I have to admit that I was a bit worried. I have noticed, over the long, cold years, that relaunches of humourous-type comic series have an unfortunate tendency… not to be good. There was a wee little portion of my brain that was steeling itself to see a minimally-illustrated book that relied on reheated jokes from earlier series and had no discernable direction. I mean, I knew Benito Cereno was better than that, but you just start getting twitchy after you see it happen enough.
You know, this isn’t half bad. I didn’t pay too much attention to Azrael the first time out but he had some interesting history, with the secret religious order and the mental conditioning and so forth (and wouldn’t it have been a great idea for DC to have brought him back a few years ago, during the height of Da Vinci Code fever?) but was way too tied into the spiky Early Nineties sensibilities for my taste. Not that I won’t read all his stuff eventually - my quest to read All Batman Ever is a heavy burden to bear.

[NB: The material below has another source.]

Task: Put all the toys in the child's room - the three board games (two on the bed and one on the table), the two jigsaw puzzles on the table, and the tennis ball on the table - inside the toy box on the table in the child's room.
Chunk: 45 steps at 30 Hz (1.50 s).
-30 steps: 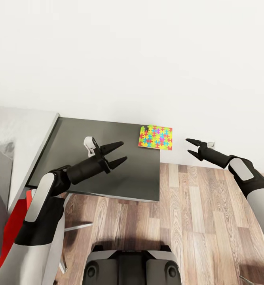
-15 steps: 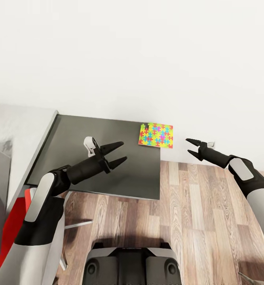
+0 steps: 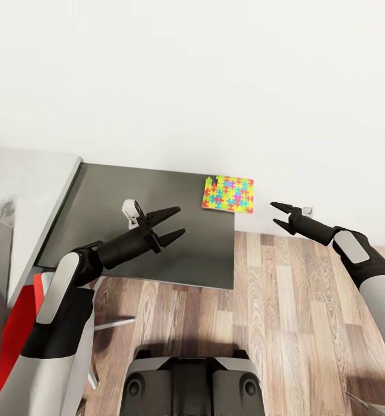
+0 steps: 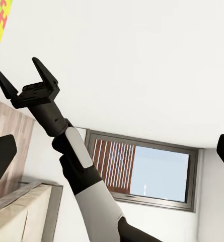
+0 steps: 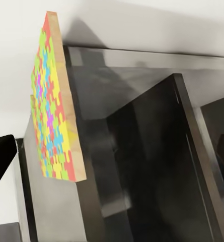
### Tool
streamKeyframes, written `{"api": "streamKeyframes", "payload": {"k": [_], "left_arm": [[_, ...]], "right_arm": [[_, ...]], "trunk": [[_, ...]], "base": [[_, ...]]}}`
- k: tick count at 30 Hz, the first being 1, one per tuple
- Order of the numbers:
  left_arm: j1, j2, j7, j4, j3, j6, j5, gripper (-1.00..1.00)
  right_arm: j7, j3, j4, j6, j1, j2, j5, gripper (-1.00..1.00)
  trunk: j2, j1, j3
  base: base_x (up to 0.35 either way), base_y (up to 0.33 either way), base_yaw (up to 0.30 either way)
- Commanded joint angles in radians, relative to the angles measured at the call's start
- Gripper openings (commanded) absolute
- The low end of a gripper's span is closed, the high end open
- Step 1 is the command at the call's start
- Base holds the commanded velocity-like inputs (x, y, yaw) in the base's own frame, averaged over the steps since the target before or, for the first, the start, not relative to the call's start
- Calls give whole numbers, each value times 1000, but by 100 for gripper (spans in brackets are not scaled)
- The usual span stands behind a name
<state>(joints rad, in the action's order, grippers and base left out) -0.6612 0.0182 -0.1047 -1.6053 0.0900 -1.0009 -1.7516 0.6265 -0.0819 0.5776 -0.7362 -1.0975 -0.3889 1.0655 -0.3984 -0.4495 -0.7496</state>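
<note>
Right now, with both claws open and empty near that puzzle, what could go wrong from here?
The jigsaw puzzle lies at the far right corner of the dark cabinet top, its edge seemingly past the rim, so a nudge from the right claw might tip it onto the wood floor.

It is thin and flat, so either claw could slide over it rather than grip.

The left claw hovers low over the top and might strike it when reaching across.
</note>
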Motion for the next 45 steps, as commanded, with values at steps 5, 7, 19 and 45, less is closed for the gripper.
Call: {"api": "streamKeyframes", "payload": {"k": [5, 7, 19, 45], "left_arm": [[0, 0, -11, -1, 1, -1, -11, 100], [0, 1, -11, -1, 1, -1, -11, 100], [0, 0, -11, -1, 1, -1, -11, 100], [0, 0, -21, -1, 1, -1, -11, 100]], "right_arm": [[3, -5, 0, 0, 0, 0, 4, 100], [3, -5, 1, 1, 0, 0, 4, 100], [4, -5, 5, 2, 1, 3, 3, 100], [4, -6, 11, 4, 1, 2, 3, 100]], "trunk": [[-2, -1, -7], [-2, -1, -8], [-2, -1, -11], [-2, -1, -12]], "base": [[0, 0, 0], [0, 0, 0], [0, 0, 15], [0, 0, 101]]}}
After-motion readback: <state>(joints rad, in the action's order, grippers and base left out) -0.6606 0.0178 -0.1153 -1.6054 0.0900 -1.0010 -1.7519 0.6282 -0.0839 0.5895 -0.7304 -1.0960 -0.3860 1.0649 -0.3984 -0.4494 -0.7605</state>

I was going to lead into this one by saying that just like it was interesting to read a story featuring the Hook wherein he doesn’t die it would be so to read a comic about Jeremiah Arkham not going mad, but I’ve changed my mind. All of the best Arkham Asylum stories have ol’ Jeremiah and the very best ones imply that he’s completely off his rocker without stating it outright.

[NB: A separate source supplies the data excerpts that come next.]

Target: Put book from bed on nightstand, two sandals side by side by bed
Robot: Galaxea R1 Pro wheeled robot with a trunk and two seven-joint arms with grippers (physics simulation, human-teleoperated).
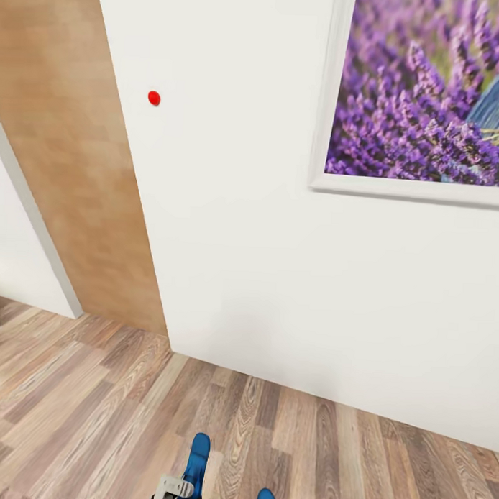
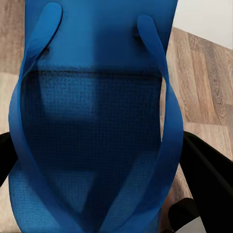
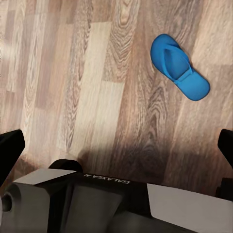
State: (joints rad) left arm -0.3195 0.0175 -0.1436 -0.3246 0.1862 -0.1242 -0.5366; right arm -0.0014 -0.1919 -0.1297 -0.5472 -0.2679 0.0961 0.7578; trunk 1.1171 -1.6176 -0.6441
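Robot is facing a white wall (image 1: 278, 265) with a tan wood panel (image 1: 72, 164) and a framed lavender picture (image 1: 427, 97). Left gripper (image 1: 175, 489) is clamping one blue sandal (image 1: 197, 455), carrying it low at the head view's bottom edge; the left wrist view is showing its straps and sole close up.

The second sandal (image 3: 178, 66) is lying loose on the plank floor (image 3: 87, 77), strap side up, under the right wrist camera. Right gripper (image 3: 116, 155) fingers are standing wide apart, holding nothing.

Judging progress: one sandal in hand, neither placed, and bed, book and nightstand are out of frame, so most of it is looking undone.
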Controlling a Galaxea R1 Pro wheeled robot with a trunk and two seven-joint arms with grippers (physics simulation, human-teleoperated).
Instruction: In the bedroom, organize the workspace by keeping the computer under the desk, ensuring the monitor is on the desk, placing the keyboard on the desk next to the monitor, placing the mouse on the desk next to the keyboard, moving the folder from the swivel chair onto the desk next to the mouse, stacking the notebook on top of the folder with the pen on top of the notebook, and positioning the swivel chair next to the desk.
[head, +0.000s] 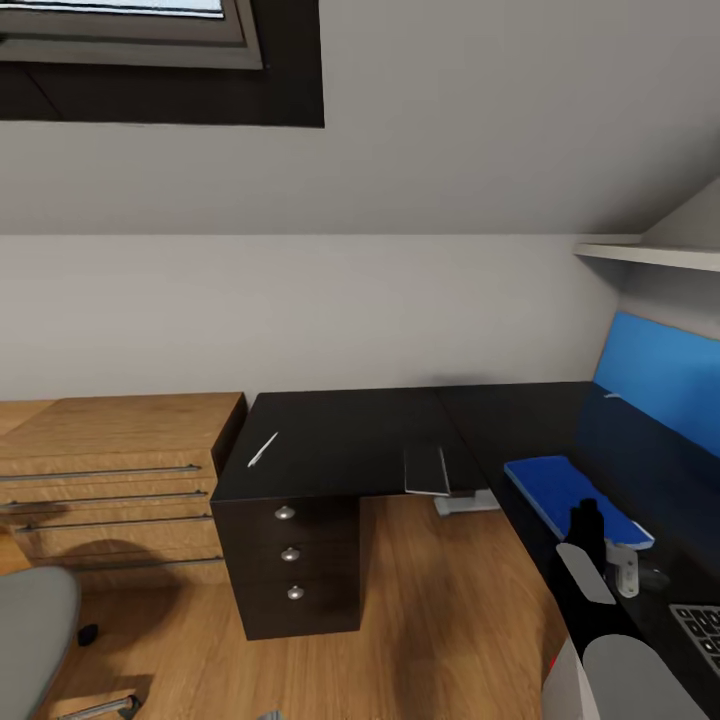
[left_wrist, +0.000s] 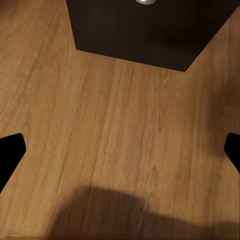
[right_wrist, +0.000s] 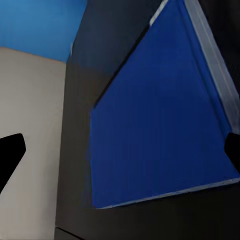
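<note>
The black-topped desk (head: 340, 440) stands in the corner on a drawer unit (head: 290, 560). A white pen (head: 262, 450) lies near its left edge, and a flat grey notebook (head: 427, 470) lies at the inner front edge. On the right wing lies the blue folder (head: 565, 492) (right_wrist: 160, 125). My right gripper (head: 590, 520) (right_wrist: 120, 155) hovers open just above it. A corner of the keyboard (head: 700, 628) shows at the right, with a small dark shape, perhaps the mouse (head: 655, 578), beside it. My left gripper (left_wrist: 120, 155) hangs open over the wooden floor (left_wrist: 115, 130). The swivel chair seat (head: 30, 640) is at the lower left. Monitor and computer are out of view.
A low light-wood cabinet (head: 110, 470) with bar handles abuts the desk's left side. A blue panel (head: 660, 380) backs the right wing under a white shelf (head: 645, 252). The desk's white leg (head: 465, 503) stands in the inner corner. Wooden floor (head: 440, 610) lies open between the wings.
</note>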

WHAAAA? Superwoman is… whaaa?
So: last issue insane villain Angstrom Levy brought in a bunch of alternate versions of Invincible (and have I ever mentioned how fond I am of alternate versions of characters? If I were a super-hero I’d eat lunch with a different alternate-universe Johnathan every day. Even the evil ones surely couldn’t resist a good sammich) and they all fought basically everyone in the shared Image Universe and wrecked the whole damn place. I’m sure that you’ve gathered that I’m not fond of the crossover event as a whole but this one was pretty well done, all-in-all, possibly because it was so blessedly short. And this issue was great. Invincible is another of those great series that actually change over time - heck, the status quo has been stood on its head about seventeen times so far, and for good reason. Half a dozen nigh-invulnerable, super-strong dudes slugging it out with dozens of super-heroes? Of course a few cities are going to be leveled, and now we get to read about all sorts of delicious aftermath. Robert Kirkman and Ryan Ottley are a heckuva team - I’m very sure that this comic would swiftly go off the rails into unreadability if someone else tried to write it.

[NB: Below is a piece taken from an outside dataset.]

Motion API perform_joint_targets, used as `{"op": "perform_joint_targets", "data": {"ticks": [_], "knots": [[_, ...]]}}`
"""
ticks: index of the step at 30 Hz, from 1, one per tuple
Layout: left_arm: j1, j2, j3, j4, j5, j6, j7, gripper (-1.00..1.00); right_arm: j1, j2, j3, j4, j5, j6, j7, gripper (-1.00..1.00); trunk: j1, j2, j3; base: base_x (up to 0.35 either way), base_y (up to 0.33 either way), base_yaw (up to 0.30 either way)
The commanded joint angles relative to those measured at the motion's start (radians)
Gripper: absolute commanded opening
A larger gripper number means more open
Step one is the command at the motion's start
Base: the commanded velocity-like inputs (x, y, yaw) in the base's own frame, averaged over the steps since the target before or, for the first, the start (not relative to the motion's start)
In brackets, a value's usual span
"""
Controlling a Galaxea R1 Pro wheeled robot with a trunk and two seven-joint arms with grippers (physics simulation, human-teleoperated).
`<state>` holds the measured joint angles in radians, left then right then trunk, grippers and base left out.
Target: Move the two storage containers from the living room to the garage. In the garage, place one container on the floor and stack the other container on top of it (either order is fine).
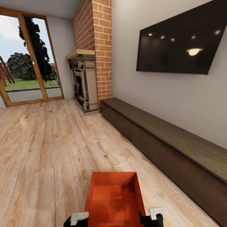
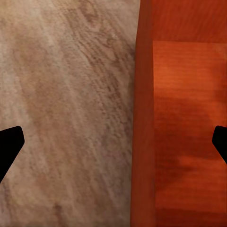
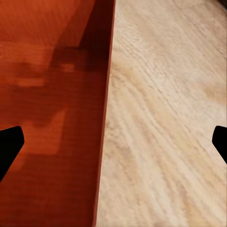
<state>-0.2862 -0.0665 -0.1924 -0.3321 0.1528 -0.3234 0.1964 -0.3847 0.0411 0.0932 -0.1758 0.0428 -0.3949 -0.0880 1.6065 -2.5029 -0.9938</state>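
I have the left end effector [image 2: 113, 142] spread wide, its two dark fingertips [image 2: 9, 144] far apart at the edges of the wrist view, straddling the left wall of the storage container [image 1: 114, 198]; one finger sits over the wood floor [image 1: 47, 148] outside, the other over the box's orange interior. I cannot tell whether either pad touches the wall, so I read it as released, not clamped. The right end effector [image 3: 113, 142] mirrors that: fingers just as wide, the container's right wall running between them, one finger [image 3: 9, 144] over the orange bottom and the other over the planks. In the head view the open-top container sits low in the centre, directly in front of me, with a wrist bracket showing at each of its near corners (the white brackets, at the bottom edge of the picture). Whether the box rests on the floor or is lifted off it, I cannot tell. To my right the long dark cabinet [image 1: 176, 148] runs along the wall under the black TV [image 1: 183, 44], fairly near the container's right side. Ahead and to the left the plank floor is open as far as the brick fireplace [image 1: 91, 60] and the glass doors [image 1: 28, 60].
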Motion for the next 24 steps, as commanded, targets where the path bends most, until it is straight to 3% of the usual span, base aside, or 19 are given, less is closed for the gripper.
{"op": "perform_joint_targets", "data": {"ticks": [1,6,17,24], "knots": [[-0.001,0.001,-0.009,0.001,0.010,-0.004,0.006,1.00,-0.001,0.000,0.007,0.001,0.004,-0.001,-0.008,1.00,0.000,0.000,-0.001,0.000,0.000,0.000],[-0.001,0.001,-0.009,0.001,0.010,-0.004,0.005,1.00,0.000,0.000,0.006,0.001,0.003,-0.001,-0.005,1.00,0.002,-0.002,-0.020,0.000,0.000,0.000],[-0.001,0.001,-0.008,0.001,0.010,-0.004,0.006,1.00,0.004,0.002,0.000,0.002,-0.004,-0.001,-0.005,1.00,0.002,-0.002,-0.020,0.000,0.000,0.000],[-0.001,0.000,-0.006,0.001,0.010,-0.005,0.006,1.00,0.004,0.003,0.000,0.002,-0.006,-0.002,-0.005,1.00,0.004,-0.003,-0.040,0.000,0.000,0.000]]}}
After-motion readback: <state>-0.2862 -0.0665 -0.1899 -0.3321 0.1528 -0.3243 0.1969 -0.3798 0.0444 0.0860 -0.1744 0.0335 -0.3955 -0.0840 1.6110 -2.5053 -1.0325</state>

Man, I almost wish I hadn’t picked up the first issue of this when it came out a few months ago. It’s great - visually interesting and full of terrific weird characters and set in a city that drives people mad and there are retro-future robots and such everywhere - but as I soon learned it has a lot of prior history and now I’m going to have to go back and read it all to satisfy the information demands of my own fevered brain. Not that it was hard to follow: Mister X has been out of circulation for a while so this story acts as a very effective introduction to the setting and to some of the cast, setting the mood along the way. People use the word “noir” a lot when they talk about this series and it’s very appropriate - lucky for me there appears to be a trade or three on the horizon so’s I can catch up.
Good times! This is a gorgeous damn comic, with all kinds of painted art and super nice (non-glossy!) paper. Hell, it even smells good for some reason.
Oh, good show James Turner. You can always be counted on to write and illustrate something very strange and very wonderful, like the very odd Nil: a Land Beyond Belief or Rex Libris, a book that makes the part of me that loves working in libraries very happy indeed.